San Diego Union-Tribune (Sunday)

WOMAN WHO VANISHED IN ’92 FOUND IN PUERTO RICO

Pa. woman has been in care home on island with dementia

- BY DÁNICA COTO Coto writes for The Associated Press.

A Pennsylvan­ia woman who went missing more than 30 years ago in a case that stumped authoritie­s who later declared her legally dead has been found living in a nursing home in Puerto Rico.

Patricia Kopta left behind a husband and siblings and meandered through northern Puerto Rico for a while before she was taken as a person “in need” to the adult care home in 1999, according to details announced at a news conference last week in Ross Township, where she once lived.

Kopta, once known as a street preacher in her home town, initially kept her past secret while in Puerto Rico. But she began to divulge details as she suffered progressiv­ely from dementia, Ross Township Deputy Police Chief Brian Kohlhepp said.

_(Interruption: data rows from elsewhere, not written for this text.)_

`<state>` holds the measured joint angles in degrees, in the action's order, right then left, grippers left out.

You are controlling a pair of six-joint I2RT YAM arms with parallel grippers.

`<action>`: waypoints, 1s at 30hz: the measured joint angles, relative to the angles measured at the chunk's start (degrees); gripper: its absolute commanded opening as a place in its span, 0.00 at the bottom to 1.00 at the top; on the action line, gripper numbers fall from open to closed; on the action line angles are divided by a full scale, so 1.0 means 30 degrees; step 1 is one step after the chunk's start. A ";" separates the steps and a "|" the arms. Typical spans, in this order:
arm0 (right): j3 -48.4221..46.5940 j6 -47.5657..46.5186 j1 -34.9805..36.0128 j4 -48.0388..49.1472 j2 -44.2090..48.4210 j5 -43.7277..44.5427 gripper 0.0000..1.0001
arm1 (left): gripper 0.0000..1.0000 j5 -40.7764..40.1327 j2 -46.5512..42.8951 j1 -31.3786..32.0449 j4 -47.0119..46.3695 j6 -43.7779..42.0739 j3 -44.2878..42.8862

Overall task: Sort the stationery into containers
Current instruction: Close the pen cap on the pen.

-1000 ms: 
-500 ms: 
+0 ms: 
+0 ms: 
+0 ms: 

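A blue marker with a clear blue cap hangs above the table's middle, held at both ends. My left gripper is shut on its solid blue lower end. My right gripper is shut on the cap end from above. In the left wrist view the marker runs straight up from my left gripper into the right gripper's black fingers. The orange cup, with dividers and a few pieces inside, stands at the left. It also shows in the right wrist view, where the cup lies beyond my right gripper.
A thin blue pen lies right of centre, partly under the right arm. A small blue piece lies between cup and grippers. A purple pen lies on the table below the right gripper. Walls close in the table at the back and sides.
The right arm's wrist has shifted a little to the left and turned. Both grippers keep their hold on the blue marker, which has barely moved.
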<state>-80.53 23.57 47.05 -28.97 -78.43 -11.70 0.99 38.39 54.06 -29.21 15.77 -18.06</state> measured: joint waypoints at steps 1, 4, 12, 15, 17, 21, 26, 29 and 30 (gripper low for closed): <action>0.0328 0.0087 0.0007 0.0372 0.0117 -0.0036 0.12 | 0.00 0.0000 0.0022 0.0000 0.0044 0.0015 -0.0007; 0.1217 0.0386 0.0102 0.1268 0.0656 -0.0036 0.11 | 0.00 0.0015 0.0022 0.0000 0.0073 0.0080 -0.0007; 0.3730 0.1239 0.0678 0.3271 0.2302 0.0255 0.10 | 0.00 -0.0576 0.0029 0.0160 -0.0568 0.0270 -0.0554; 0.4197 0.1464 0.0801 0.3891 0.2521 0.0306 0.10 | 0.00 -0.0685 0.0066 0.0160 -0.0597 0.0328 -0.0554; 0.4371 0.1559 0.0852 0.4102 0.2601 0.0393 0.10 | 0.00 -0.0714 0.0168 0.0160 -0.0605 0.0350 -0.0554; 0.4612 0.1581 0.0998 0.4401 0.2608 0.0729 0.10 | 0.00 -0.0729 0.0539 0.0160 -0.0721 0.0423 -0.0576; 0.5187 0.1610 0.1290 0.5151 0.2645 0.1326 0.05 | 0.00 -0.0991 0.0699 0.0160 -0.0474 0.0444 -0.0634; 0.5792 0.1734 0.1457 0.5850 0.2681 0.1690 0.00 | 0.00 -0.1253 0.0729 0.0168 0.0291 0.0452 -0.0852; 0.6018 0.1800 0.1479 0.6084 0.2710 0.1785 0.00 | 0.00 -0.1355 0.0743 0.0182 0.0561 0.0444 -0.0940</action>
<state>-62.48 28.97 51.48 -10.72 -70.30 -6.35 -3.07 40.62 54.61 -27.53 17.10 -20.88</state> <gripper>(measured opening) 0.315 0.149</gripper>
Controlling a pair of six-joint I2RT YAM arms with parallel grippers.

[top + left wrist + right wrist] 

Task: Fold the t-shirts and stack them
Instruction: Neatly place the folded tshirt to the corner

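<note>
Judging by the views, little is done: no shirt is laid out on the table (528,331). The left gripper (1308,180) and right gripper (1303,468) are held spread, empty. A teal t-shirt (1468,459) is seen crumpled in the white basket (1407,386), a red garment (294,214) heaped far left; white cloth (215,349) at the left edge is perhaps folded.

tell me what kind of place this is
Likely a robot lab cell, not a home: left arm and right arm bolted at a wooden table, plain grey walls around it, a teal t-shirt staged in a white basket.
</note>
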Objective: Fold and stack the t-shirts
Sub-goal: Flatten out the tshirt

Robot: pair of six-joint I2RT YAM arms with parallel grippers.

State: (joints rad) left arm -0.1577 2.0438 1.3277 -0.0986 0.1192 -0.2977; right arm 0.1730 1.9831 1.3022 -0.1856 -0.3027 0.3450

By last year, a social worker at the home had enough informatio­n to alert authoritie­s back home about the now-83-year-old woman. A DNA test has confirmed her identity, Kohlhepp said.

Her husband, Bob Kopta, and her surviving sister, 78year-old Gloria Smith, filled in details of Kopta’s life at the news conference and in telephone interviews Friday.

Patricia Kopta had been nicknamed “The Sparrow” because of her slight build, and often frequented parking lots and busy roads in the community north of Pittsburgh, where she would caution passersby and motorists about the end of the world.

But before she began preaching, Kopta was a straight-a student who became a model and dance instructor. After graduating high school, she worked in finance at a Pittsburgh plate glass company and would attend ballroom dancing events weekly, according to her family.

Smith said her sister quit her job at the glass company after 10 years because of migraines. She then got a job as an elevator operator at The Art Institute of Pittsburgh.

That’s when family members noticed a change in her.

Shortly afterward, Kopta began preaching and was briefly institutio­nalized after doctors diagnosed her with “delusions of grandeur” and said she had signs of schizophre­nia. Upon her release, she kept preaching until she vanished in 1992.

“I come home one night, and she’s just gone,” Bob Kopta, now 86, told the AP.

They had been married for 20 years.

The disappeara­nce stumped authoritie­s and family alike. Years went by with no sign of her. Kopta obtained a death declaratio­n about seven years after her disappeara­nce.

“I went through a lot,” said Bob Kopta, a retired truck driver. “Every time they’d find a body somewhere (I wondered), ‘Is it Patricia? Is it Patricia?’”

Meanwhile, Patricia Kopta apparently was wandering the island’s northern towns of Naranjito, Corozal and Toa Alta, southwest of the capital of San Juan. When she first was taken in at the adult home, she had hinted that she had arrived in Puerto Rico via a cruise ship from Europe, Kohlhepp said.

After a social worker contacted police in Pennsylvan­ia, it took almost a year for DNA samples to confirm that the woman was indeed Patricia Kopta.

“It’s a sad thing, but it’s a relief off my mind,” her husband said. “When your wife goes missing, you’re a suspect.”

Bob Kopta, who did not remarry, said he doesn’t plan to visit, though he’s glad to know she’s being taken care of.

Smith, on the other hand, wants to go see her older sister.

“Whether she knows me or not, I still want to see her and give her a hug and tell her I love her,” Smith said. “I thought maybe she had died.”